**What to work on**:
Read the lines below. Copy out any that hold the string "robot".

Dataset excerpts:
==*==
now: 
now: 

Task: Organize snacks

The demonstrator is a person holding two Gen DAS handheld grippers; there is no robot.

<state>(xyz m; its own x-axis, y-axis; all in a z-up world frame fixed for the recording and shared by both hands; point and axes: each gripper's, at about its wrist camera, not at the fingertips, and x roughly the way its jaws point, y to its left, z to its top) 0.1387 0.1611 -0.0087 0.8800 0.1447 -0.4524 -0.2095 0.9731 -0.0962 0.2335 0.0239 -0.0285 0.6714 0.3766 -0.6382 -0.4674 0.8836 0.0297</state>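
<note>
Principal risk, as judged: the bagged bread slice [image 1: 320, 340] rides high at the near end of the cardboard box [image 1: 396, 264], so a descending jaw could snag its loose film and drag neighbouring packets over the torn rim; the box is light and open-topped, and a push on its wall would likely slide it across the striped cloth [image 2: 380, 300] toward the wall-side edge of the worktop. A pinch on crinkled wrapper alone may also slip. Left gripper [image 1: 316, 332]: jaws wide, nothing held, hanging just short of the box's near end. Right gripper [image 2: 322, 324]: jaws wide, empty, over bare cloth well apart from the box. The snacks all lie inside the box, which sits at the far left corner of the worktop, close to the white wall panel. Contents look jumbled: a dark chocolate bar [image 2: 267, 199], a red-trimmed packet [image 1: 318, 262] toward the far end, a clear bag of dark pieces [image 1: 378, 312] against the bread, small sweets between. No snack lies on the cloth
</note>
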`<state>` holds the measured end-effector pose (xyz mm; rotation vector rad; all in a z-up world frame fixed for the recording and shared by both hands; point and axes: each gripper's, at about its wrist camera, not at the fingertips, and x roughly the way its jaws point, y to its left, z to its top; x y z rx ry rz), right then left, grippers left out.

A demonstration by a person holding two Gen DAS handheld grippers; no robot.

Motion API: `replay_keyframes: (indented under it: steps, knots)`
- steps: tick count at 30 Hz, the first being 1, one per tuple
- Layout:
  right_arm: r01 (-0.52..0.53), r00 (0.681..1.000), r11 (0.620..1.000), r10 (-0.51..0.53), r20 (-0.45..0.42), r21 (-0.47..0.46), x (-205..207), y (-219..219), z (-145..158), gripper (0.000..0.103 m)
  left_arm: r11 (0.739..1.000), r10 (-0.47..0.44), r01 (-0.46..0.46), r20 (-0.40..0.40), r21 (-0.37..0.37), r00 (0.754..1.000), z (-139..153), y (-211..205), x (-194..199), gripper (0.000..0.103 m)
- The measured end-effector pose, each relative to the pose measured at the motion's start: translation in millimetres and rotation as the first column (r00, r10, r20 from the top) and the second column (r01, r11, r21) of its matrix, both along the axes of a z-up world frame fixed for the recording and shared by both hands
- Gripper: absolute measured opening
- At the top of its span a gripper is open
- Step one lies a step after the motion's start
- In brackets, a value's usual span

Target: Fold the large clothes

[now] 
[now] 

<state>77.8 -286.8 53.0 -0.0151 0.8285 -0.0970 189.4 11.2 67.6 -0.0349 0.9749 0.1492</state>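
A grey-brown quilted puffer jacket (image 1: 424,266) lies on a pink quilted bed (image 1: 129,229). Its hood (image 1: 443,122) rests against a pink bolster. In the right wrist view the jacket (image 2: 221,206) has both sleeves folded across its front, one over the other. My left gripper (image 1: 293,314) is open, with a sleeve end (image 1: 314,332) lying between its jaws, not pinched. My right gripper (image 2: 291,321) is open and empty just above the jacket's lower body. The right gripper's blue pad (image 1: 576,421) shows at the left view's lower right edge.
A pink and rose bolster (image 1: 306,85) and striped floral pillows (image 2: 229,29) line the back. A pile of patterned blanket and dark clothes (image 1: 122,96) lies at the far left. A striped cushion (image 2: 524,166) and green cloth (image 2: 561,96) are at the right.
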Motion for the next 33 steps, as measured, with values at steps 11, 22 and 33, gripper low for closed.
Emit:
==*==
**Solution below**:
The demonstrator is a person holding two Gen DAS handheld grippers; there is no robot.
A demonstration by a person holding two Gen DAS handheld grippers; no robot.

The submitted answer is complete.